Eventually, the officers were placed aboard an English ship. On August 4 they were off Cape Palos (near Cartagena) where there were rumors of a prisoner exchange. It did not occur. Montvaillant and his companions spent several weeks aboard the English ship and were finally delivered to Portsmouth. He went on to Salisbury for a short time and then embarked again for Leith en route to his final destination in Scotland, where he remained in exile until the accession of Louis XVIII in 1814. 

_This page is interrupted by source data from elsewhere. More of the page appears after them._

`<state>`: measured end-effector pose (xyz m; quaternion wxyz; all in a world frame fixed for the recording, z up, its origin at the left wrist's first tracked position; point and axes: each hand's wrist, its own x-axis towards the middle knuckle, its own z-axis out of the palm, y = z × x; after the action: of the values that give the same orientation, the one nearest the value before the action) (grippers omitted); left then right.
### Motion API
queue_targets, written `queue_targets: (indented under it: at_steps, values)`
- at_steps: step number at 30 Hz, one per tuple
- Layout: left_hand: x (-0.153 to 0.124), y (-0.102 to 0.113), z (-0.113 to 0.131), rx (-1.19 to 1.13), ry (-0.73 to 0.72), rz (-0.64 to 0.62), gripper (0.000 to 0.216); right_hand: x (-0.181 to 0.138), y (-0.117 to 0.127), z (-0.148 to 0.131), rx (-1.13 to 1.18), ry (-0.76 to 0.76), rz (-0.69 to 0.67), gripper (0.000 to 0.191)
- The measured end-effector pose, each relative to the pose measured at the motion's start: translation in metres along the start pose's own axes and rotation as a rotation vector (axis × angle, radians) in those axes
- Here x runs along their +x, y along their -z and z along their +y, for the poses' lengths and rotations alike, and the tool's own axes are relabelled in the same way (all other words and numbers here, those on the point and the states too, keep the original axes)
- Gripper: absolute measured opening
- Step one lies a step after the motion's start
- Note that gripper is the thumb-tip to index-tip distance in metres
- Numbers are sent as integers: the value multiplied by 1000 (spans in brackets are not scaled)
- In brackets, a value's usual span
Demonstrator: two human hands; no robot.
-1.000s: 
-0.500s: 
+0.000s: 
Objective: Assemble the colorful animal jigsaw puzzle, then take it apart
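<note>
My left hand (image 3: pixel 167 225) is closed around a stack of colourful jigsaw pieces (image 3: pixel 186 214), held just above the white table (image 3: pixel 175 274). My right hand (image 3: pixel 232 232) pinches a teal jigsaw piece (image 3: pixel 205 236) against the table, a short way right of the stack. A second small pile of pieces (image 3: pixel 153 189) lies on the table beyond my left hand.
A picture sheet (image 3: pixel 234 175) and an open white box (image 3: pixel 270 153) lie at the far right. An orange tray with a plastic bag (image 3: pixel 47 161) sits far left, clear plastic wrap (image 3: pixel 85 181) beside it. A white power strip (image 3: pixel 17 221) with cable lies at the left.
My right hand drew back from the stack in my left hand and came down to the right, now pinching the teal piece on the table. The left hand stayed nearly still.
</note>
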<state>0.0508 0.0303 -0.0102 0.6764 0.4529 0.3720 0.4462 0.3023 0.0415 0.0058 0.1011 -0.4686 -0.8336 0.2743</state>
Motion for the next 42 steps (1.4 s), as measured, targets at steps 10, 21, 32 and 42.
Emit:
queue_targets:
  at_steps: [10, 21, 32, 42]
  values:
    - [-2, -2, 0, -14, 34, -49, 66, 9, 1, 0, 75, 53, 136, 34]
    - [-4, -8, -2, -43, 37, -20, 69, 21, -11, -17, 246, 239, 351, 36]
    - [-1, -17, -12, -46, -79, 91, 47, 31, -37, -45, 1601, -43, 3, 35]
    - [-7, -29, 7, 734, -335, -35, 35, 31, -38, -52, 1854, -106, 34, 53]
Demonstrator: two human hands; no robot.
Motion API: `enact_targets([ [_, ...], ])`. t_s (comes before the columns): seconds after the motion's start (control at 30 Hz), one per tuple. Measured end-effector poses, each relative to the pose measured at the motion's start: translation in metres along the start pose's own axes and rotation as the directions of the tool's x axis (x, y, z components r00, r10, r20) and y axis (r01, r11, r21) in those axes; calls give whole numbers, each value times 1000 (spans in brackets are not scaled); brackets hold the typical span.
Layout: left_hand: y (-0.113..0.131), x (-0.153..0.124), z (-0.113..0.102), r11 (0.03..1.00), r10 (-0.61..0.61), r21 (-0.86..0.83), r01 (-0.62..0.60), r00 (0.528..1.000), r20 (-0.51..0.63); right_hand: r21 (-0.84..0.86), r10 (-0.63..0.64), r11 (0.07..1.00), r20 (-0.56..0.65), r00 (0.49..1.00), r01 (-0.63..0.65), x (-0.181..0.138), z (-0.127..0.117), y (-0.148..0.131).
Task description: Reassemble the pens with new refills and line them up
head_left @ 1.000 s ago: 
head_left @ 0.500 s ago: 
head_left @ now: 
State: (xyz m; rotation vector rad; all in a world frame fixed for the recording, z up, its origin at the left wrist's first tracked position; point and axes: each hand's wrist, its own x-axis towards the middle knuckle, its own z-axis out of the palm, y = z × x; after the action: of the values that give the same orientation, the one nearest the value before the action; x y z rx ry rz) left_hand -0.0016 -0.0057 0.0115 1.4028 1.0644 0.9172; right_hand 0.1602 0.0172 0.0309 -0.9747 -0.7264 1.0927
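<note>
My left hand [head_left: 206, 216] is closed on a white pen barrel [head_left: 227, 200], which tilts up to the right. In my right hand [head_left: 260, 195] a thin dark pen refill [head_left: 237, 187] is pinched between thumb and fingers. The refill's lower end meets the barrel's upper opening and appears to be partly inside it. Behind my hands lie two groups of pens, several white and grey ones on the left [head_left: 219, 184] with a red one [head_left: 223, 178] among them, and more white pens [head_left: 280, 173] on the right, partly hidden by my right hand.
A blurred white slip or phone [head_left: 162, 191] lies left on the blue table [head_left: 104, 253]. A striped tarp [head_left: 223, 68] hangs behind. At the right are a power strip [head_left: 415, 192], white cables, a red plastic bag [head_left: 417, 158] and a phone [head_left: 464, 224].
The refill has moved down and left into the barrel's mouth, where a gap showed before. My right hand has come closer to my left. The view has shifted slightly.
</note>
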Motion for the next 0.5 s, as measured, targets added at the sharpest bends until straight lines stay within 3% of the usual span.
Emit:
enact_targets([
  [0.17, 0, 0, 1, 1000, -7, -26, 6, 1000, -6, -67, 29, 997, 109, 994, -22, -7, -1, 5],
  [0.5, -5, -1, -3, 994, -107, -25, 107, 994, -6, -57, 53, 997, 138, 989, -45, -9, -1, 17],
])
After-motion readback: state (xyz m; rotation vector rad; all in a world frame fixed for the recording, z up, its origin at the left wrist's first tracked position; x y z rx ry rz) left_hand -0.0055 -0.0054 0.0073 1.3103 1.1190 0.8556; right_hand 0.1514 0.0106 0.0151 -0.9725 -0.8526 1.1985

The text is written in an occasionally stilted English, a translation from the author’s own French account, by a family whom he had befriended at Hunthill House, near Jedburgh, Scotland, where he stationed. Eight pages of notes in French by the author are inserted, four pages at the beginning (the bifolium is inserted using wax seals) and four pages at the end, dated May 27, 1814. The French preface contains a romanticized account of the author’s Scottish sojourn.  Following the narrative, in a letter to his family, dated from Jedburgh, 27 May 1814, Montvaillant explains the history of the manuscript (the remaining pages contain literary notes including translations into French of poems by Robert Burns and Sir Walter Scott). During his years of exile in Jedburgh Montvaillant had become deeply attached to the owners of Hunthill House, and to their three daughters. Without them, he claims, he would not have survived the loneliness of his exile. In homage and gratitude, he dedicated his memoir to them. His friends retained the original French version as a keepsake of their friend and an engrossing biographical narrative, and presented him with this translation, which he brought back to France, planning to render it anew into French, to share with his family and close friends. He emphasizes that he plans to keep the manuscript unpublished; perhaps the memories were too painful.

Cf. Denis Smith, The Prisoners of Cabrera: Napoleon's Forgotten Soldiers, 1809-1814 (New York, 2001).